EXERCISE:
All of the data should be restated exactly as it stands.
--
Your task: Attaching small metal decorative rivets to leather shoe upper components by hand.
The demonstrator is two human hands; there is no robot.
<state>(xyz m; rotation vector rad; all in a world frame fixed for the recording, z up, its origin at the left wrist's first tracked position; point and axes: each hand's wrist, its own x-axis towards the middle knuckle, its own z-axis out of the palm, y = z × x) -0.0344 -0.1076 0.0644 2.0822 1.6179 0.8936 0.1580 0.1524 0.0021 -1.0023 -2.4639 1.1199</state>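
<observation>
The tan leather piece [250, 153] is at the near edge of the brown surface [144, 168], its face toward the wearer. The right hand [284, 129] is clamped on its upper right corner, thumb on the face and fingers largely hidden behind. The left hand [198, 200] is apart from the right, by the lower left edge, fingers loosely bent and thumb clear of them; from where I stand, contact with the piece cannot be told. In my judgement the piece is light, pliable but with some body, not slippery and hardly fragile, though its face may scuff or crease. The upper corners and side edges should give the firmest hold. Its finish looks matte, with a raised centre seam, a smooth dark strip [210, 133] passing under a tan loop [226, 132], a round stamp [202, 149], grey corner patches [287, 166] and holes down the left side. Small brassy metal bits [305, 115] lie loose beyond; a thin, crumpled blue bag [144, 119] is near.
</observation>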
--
ANSWER BELOW:
Your task: Attaching small metal decorative rivets to leather shoe upper components by hand.
The demonstrator is two human hands; there is no robot.
<state>(xyz m; rotation vector rad; all in a world frame fixed for the recording, z up, its origin at the left wrist's first tracked position; point and axes: each hand's wrist, its own x-axis towards the middle knuckle, its own z-axis out of the palm, y = z × x) -0.0344 -0.1076 0.0644 2.0822 1.6179 0.8936 0.1580 0.1524 0.0021 -1.0023 -2.4639 1.1199</state>
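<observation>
The tan leather piece [250, 153] is at the near edge of the brown surface [144, 168], its face toward the wearer. The right hand [284, 129] is clamped on its upper right corner, thumb on the face and fingers largely hidden behind. The left hand [198, 200] is apart from the right, by the lower left edge, fingers loosely bent and thumb clear of them; from where I stand, contact with the piece cannot be told. In my judgement the piece is light, pliable but with some body, not slippery and hardly fragile, though its face may scuff or crease. The upper corners and side edges should give the firmest hold. Its finish looks matte, with a raised centre seam, a smooth dark strip [210, 133] passing under a tan loop [226, 132], a round stamp [202, 149], grey corner patches [287, 166] and holes down the left side. Small brassy metal bits [305, 115] lie loose beyond; a thin, crumpled blue bag [144, 119] is near.
</observation>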

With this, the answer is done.